* _Directions for this task_
The lines needed are those below that contain the word "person"; copy each one.

......

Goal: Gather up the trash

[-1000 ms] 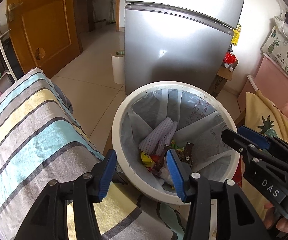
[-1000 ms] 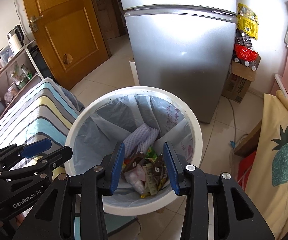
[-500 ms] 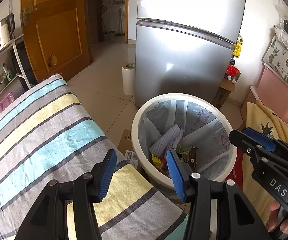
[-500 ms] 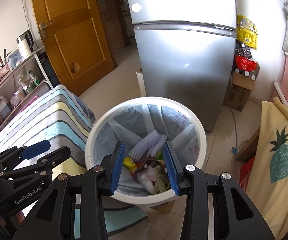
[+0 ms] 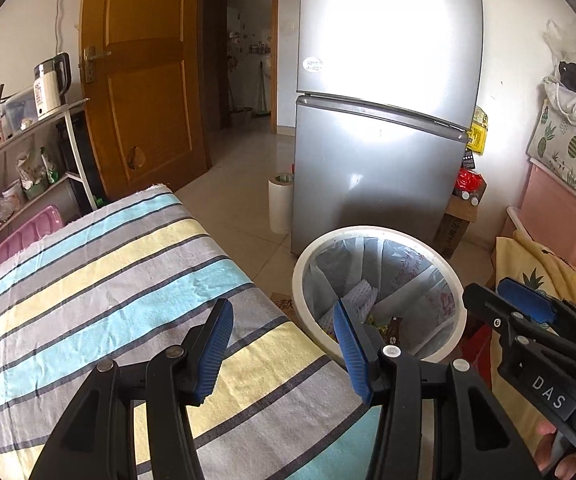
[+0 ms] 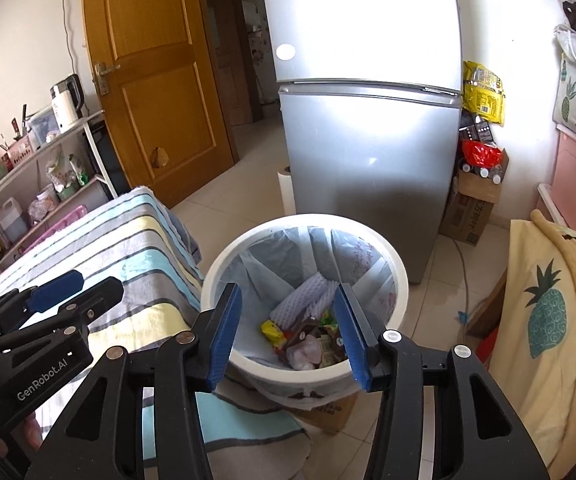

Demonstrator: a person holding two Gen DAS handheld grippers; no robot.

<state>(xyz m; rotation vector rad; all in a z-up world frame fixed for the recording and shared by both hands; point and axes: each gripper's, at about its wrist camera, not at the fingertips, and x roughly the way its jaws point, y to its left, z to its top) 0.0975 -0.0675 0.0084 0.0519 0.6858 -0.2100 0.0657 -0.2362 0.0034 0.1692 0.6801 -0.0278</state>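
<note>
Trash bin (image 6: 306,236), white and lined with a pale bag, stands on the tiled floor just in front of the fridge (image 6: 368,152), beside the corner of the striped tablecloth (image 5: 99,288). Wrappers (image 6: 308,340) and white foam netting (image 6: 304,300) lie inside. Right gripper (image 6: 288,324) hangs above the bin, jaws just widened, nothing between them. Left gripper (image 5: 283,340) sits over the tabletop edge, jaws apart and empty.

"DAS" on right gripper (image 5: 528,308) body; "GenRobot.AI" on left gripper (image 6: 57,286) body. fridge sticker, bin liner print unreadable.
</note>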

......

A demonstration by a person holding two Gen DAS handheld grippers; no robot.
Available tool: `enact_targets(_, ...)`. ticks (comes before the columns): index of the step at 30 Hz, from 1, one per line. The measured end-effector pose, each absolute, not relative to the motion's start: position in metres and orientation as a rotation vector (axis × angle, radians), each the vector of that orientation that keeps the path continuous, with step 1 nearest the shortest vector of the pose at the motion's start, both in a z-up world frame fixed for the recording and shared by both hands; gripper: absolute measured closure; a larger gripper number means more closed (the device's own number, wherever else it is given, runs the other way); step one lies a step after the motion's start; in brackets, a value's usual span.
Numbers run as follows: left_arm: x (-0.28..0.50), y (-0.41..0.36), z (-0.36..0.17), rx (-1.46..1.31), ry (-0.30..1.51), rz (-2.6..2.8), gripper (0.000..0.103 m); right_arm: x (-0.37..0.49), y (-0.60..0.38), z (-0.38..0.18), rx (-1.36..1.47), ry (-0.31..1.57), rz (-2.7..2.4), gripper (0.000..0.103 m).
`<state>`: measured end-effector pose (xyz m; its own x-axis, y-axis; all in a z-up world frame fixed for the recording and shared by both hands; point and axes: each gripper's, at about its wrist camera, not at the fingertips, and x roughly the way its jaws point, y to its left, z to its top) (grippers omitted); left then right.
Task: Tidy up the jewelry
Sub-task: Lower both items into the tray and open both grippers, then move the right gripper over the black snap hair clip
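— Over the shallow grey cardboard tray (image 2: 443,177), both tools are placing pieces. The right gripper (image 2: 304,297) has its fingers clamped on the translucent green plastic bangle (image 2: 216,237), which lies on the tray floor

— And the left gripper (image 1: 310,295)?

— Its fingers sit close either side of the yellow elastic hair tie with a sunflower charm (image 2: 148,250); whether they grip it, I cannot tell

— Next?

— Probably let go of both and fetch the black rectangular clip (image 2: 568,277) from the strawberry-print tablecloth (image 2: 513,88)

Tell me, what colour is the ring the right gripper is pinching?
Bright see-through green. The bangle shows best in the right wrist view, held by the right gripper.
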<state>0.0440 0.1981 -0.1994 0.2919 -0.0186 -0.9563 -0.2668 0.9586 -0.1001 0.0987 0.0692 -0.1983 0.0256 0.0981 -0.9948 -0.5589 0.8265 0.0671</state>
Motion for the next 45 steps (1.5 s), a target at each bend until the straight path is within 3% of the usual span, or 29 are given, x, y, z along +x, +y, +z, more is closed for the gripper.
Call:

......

* _Result of this task_
Demonstrator: a person holding two Gen DAS handheld grippers; no robot.
A demonstration by a person holding two Gen DAS handheld grippers; no robot.

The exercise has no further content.